Exercise description: Write out the entire listing below exactly as it appears, minus any pictures.
------------------------------------------------------------
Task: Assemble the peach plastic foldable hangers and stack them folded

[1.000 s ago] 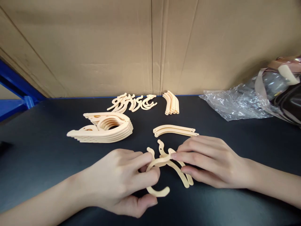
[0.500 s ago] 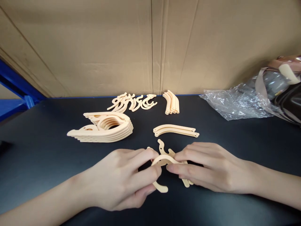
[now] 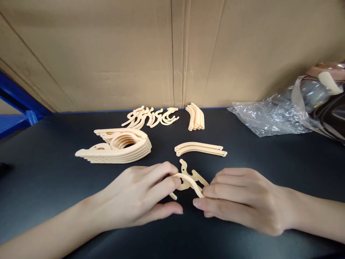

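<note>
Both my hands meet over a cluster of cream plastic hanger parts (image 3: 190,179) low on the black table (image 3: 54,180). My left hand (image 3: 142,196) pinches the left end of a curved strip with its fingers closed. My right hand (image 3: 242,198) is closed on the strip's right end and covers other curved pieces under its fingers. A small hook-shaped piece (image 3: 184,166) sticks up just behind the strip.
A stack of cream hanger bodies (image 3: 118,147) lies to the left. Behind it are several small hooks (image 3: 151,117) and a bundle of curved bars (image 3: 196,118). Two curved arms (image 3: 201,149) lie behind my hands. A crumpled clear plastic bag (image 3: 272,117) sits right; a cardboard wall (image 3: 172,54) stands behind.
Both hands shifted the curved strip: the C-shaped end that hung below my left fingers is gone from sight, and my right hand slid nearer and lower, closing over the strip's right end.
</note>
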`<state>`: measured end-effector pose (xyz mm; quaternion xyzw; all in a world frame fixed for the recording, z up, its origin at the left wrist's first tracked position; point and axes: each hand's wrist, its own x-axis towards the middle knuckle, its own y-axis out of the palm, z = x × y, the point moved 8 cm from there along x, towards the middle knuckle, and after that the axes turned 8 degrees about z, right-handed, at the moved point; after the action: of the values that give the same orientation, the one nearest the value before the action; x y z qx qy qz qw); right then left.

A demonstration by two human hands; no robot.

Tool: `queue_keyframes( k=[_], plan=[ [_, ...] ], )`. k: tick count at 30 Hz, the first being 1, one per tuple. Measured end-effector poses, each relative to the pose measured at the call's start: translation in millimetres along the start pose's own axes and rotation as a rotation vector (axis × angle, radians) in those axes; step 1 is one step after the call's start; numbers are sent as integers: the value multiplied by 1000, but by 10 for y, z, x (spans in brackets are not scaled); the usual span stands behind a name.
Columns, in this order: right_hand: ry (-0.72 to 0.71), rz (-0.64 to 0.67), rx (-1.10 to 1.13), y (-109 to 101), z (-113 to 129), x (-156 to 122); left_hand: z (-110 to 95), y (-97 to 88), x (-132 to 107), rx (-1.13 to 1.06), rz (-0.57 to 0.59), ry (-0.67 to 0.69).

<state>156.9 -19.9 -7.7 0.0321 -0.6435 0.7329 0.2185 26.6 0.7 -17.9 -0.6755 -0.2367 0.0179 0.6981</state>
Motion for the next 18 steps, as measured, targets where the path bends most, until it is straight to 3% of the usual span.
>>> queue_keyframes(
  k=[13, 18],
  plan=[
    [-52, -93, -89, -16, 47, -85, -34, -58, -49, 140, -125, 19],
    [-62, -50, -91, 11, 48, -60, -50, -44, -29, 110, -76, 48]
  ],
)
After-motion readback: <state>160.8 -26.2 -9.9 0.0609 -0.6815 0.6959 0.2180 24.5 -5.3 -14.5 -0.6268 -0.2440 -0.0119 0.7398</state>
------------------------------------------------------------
Answer to this exercise:
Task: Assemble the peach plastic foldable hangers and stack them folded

[1.000 s ago] 
[0.500 s ago] 
[now] 

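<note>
Both my hands meet over a cluster of cream plastic hanger parts (image 3: 190,179) low on the black table (image 3: 54,180). My left hand (image 3: 142,196) pinches the left end of a curved strip with its fingers closed. My right hand (image 3: 242,198) is closed on the strip's right end and covers other curved pieces under its fingers. A small hook-shaped piece (image 3: 184,166) sticks up just behind the strip.
A stack of cream hanger bodies (image 3: 118,147) lies to the left. Behind it are several small hooks (image 3: 151,117) and a bundle of curved bars (image 3: 196,118). Two curved arms (image 3: 201,149) lie behind my hands. A crumpled clear plastic bag (image 3: 272,117) sits right; a cardboard wall (image 3: 172,54) stands behind.
Both hands shifted the curved strip: the C-shaped end that hung below my left fingers is gone from sight, and my right hand slid nearer and lower, closing over the strip's right end.
</note>
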`<state>`: measured end-effector pose (xyz mm; quaternion xyzw; all in a world frame fixed for the recording, z up, its origin at the left wrist's first tracked position; point and axes: each hand's wrist, its own x-axis towards the middle knuckle, its own y-axis out of the palm, z = x × y, the point moved 8 cm from there along x, towards the middle knuckle, and after that the axes turned 8 degrees about z, right-handed, at the moved point; after the action: of the values that give the same orientation, the one nearest the value before the action; x y z qx qy qz qw); right then left.

A demonstration by two human hands; no robot.

Tool: `queue_keyframes( k=[_], plan=[ [_, ...] ], )`. k: tick count at 30 Hz, the first being 1, one per tuple. Measured end-effector poses, each relative to the pose measured at the call's start: translation in millimetres along the start pose's own axes and rotation as a rotation vector (axis × angle, radians) in those axes; step 1 is one step after the call's start; numbers are sent as integers: the value multiplied by 1000, but by 10 for y, z, x (spans in brackets are not scaled); the usual span stands behind a name.
Columns, in this order: right_hand: ry (-0.72 to 0.71), rz (-0.64 to 0.67), rx (-1.10 to 1.13), y (-109 to 101), z (-113 to 129), x (-156 to 122); left_hand: z (-110 to 95), y (-97 to 88), x (-132 to 107), rx (-1.13 to 1.06), rz (-0.57 to 0.59), ry (-0.67 to 0.69).

<state>156.9 -19.9 -7.7 0.0321 -0.6435 0.7329 0.2185 26.6 0.7 -17.9 -0.6755 -0.2367 0.0179 0.6981</state>
Motion for the next 18 steps, as measured, targets where the path bends most, until it is straight to 3% of the usual span.
>>> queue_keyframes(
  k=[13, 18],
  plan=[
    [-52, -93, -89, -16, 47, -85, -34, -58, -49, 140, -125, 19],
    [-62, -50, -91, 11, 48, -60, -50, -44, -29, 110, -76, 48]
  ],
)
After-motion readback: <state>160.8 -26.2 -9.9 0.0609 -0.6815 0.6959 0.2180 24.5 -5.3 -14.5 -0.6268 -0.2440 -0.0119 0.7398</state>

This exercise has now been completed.